Lives of Girls and Women Read online

Page 11


  Later on of course I began to doubt the existence of burglars or at least to doubt that they could operate in this manner. Much more likely, I saw, that their methods were haphazard and their knowledge hazy, their covetousness unfocused, their relationship to us next thing to accidental. I could go more easily up the river to the swamp when my belief in them had faded, but I missed them, I missed the thought of them, for quite a while.

  I had never had a picture of God so clear and uncomplicated as my picture of the burglars. My mother was not so ready to refer to Him. We belonged—at least my father and my father’s family belonged—to the United Church in Jubilee, and my brother Owen and I had both been baptized there when we were babies, which showed a surprising weakness or generosity on my mother’s part; perhaps childbirth mellowed and confused her.
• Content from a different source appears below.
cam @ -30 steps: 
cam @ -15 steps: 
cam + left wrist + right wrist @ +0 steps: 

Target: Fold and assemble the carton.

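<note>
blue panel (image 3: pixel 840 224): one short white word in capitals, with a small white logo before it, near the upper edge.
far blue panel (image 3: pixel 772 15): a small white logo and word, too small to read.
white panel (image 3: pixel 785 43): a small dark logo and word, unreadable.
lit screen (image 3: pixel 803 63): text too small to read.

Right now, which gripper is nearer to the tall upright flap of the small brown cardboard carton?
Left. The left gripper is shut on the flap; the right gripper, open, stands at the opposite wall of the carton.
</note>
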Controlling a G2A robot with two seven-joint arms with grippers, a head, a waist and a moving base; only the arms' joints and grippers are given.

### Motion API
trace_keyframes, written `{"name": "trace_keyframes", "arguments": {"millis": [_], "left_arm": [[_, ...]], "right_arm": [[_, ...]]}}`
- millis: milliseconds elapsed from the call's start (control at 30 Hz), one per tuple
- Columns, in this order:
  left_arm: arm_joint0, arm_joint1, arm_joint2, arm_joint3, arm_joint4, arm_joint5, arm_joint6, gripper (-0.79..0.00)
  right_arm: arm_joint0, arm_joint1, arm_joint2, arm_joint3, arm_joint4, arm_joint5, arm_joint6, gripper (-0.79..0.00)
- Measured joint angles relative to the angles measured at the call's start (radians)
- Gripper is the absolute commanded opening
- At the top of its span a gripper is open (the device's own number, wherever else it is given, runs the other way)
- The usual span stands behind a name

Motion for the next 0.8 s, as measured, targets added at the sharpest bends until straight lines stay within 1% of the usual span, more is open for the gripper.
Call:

  The United Church was the most modern, the largest, the most prosperous church in Jubilee. It had taken in all the former Methodists and Congregationalists and a good chunk of Presbyterians (that was what my father’s family had been) at the time of Church Union. There were four other churches in town but they were all small, all relatively poor, and all, by United Church standards, went to extremes. The Catholic church was the most extreme. White and wooden, with a plain mission cross, it stood on a hill at the north end of town and dispensed peculiar services to Catholics, who seemed bizarre and secretive as Hindus, with their idols and confessions and black spots on Ash Wednesday. At school the Catholics were a small but unintimidated tribe, mostly Irish, who did not stay in the classroom for Religious Education but were allowed to go down to the basement, where they banged on the pipes. It was hard to connect their simple rowdiness with their exotic dangerous faith. My father’s aunts, my great-aunts, lived across from the Catholic church and used to make jokes about “nipping in for a bit of a confession” but they knew, they could tell you, all there was beyond jokes, babies’ skeletons and strangled nuns under the convent floors, yes, fat priests and fancy women and the black old popes. It was all true, they had books about it. All true. Like the Irish at school, the church building seemed inadequate; too bare and plain and straightforward-looking to be connected with such voluptuousness and scandal.

  The Baptists were extreme as well, but in a completely unsinister, slightly comic way. No person of any importance or social standing went to the Baptist Church, and so somebody like Pork Childs, who delivered coal and collected garbage for the town, could get to be a leading figure, an elder, in it. Baptists could not dance or go to movies; Baptist ladies could not wear lipstick. But their hymns were loud, rollicking and optimistic, and in spite of the austerity of their lives their religion had more vulgar cheerfulness about it than anybody else’s. Their church was not far from the house we later rented on River street; it was modest, but modern and hideous, being built of grey cement blocks, with pebbled glass windows.

  As for the Presbyterians, they were leftovers, people who had refused to become United. They were mostly elderly, and campaigned against hockey practice on Sundays, and sang psalms.

  The fourth church was the Anglican, and nobody knew or spoke much about it. It did not have, in Jubilee, any of the prestige or money which attached to it in towns where there was a remnant of the old Family Compact, or some sort of military or social establishment to keep it going. The people who settled Wawanash County and built up Jubilee were Scotch Presbyterians, Congregationalists, Methodists from the north of England. To be Anglican was therefore not fashionable as it was in some places, and it was not so interesting as being Catholic or Baptist, not even proof of stubborn conviction like being Presbyterian. However the church had a bell, the only church bell in town, and that seemed to me a lovely thing for a church to have.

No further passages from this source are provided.